We found that the hypothesized two-way interaction of Event Type and Behavior Type above was qualified by a three-way interaction of Event Type, Behavior Type, and Symptom Type (F[2, 146] = 4.6; p = .011; η2 = .06). Specifically, the influence of cause-effect mismatches on abnormality judgments was dependent upon the disorder under consideration (i.e., MDD versus PTSD). (See Figure 2.) However, post-hoc analyses stratifying by disorder revealed the same two-way interaction of Event Type and Behavior Type for each disorder (for MDD; F[2, 150] = 40.9; p < .001; η2 = .35; for PTSD; F[2, 150] = 48.8; p < .001; η2 = .39). As can be seen in Figure 2, ratings were almost identical for MDD versus PTSD except in the case of disordered behaviors. Although PTSD-disordered behaviors and MDD-disordered behaviors were seen as equally abnormal when paired with control events (PTSD: M = 7.7; SD = 0.8; MDD: M = 7.5; SD = 1.9; t[38] = .7; p = .497; η2 =.01), people perceived the disordered PTSD vignettes as less abnormal than the disordered MDD vignettes when paired with a traumatic event (PTSD: M = 4.5; SD = 2.4; MDD: M = 6.1; SD = 2.3; t[38] = 3.8; p < .001; η2 =.28). In other words, proportionate responses to trauma decreased perceptions of abnormality more strongly for PTSD than MDD vignettes. This difference appears to have driven the three-way interaction above. Furthermore, all of the key cause-effect mismatch effects were found across the board for both disorders, analyzed separately in pairwise comparisons (all p’s ≤ .003; all η2 ≥ .11).

Figure 2.

Figure 2

Clinicians’ mean abnormality ratings, broken down by symptom type: (A) MDD and (B) PTSD. Higher ratings indicate greater perceived abnormality of behaviors. Error bars indicate standard errors.

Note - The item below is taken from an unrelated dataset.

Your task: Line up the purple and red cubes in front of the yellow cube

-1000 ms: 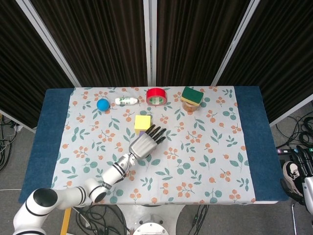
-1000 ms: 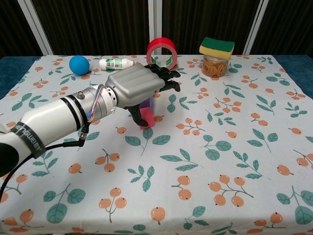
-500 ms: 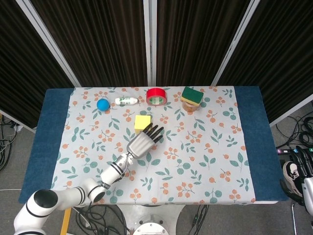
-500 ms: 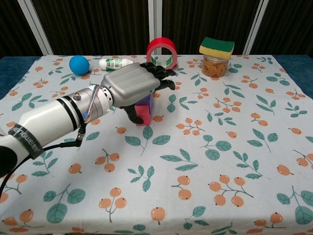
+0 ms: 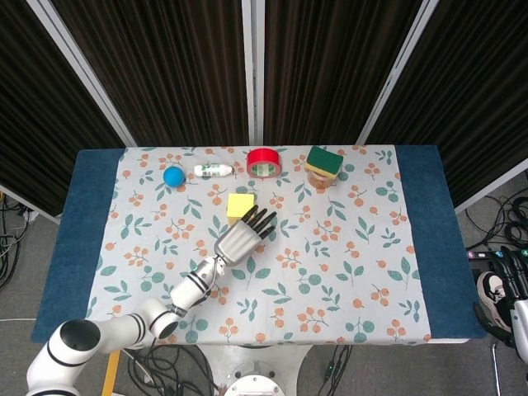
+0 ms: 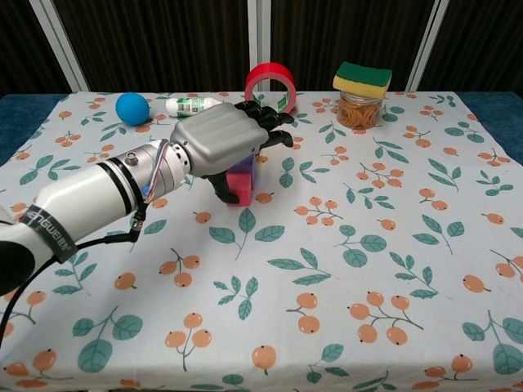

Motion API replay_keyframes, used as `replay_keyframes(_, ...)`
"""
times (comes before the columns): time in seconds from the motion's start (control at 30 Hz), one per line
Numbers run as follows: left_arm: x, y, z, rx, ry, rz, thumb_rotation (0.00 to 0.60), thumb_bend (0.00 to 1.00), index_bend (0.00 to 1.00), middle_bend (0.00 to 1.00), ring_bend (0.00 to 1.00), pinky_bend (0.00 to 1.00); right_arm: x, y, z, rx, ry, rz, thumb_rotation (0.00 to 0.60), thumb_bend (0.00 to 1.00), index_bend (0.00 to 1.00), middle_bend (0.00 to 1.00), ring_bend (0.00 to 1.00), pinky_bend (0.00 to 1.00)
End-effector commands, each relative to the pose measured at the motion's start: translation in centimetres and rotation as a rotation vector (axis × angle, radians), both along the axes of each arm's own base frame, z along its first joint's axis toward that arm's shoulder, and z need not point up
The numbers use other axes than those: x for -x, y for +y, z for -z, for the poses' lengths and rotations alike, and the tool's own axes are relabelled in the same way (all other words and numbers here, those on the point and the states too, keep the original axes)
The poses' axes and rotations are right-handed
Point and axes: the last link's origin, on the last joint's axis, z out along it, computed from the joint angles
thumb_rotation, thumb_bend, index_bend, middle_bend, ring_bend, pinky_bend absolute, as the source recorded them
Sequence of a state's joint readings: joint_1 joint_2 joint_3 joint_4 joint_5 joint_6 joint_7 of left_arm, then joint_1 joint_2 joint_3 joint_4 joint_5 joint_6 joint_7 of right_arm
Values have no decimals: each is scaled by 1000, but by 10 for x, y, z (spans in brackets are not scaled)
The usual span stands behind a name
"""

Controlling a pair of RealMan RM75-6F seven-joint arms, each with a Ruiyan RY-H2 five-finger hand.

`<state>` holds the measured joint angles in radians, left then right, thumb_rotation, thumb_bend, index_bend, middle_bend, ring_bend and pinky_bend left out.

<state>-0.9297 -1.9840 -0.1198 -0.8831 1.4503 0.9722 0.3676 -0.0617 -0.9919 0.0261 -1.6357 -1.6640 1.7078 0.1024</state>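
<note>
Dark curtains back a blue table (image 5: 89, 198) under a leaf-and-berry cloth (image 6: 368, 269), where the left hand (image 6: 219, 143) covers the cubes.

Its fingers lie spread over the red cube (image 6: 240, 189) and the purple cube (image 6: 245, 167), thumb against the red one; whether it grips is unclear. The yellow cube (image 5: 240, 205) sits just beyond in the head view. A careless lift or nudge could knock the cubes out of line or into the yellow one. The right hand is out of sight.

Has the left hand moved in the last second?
Yes. In the head view the left hand has shifted left and slightly back toward the yellow cube, its fingertips now nearly at that cube's front edge; earlier they reached further right.
</note>
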Motion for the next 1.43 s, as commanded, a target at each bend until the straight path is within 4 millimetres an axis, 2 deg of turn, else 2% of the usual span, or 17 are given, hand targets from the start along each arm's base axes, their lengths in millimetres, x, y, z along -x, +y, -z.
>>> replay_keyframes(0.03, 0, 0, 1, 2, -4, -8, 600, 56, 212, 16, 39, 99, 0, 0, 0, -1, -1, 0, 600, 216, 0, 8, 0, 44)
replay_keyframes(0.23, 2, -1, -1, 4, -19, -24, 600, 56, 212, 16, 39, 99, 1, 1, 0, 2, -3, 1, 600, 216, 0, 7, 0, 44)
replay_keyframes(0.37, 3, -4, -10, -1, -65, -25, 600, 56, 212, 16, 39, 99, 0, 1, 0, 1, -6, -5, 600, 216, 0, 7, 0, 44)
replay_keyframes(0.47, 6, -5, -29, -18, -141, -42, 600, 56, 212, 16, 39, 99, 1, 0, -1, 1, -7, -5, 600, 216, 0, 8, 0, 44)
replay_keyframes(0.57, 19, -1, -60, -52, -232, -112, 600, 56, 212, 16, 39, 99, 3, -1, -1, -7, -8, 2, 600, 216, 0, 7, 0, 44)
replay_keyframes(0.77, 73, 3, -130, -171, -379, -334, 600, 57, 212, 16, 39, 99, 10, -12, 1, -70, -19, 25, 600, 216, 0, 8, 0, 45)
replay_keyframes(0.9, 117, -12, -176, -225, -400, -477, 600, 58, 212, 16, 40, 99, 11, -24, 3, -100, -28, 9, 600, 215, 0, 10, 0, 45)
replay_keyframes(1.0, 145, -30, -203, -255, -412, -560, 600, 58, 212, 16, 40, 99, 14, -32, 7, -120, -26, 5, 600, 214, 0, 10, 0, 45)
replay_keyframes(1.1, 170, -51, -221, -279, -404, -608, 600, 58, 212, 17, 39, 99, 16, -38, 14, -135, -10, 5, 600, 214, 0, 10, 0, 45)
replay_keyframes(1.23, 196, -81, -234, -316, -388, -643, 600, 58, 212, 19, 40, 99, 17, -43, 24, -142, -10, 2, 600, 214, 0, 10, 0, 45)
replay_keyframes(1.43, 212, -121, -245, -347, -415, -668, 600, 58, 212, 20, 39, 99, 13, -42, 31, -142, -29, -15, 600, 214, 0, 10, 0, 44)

To summarize the results in this subsection, abnormality judgments did not, overall, reflect adherence to the DSM. First, the PTSD ratings run contrary to that predicted by adherence to the DSM, such that disordered behaviors were perceived as less abnormal when precipitated by a traumatic event, despite the fact that the DSM specifies that traumatic events should serve as additional evidence of PTSD. In addition, clinicians did not ignore the non-bereavement life events in their judgments about MDD vignettes, as one might expect if clinicians strictly followed DSM specifications for MDD. Instead, in both PTSD and MDD vignettes, clinicians’ judgments about abnormality were strongly influenced by how well the cause and effect matched in valence and strength (in addition to the presence of the symptoms themselves). Taken together with the results of our manipulation check, these findings speak to the strength of the proportionate-response effect on clinicians’ judgments about abnormality.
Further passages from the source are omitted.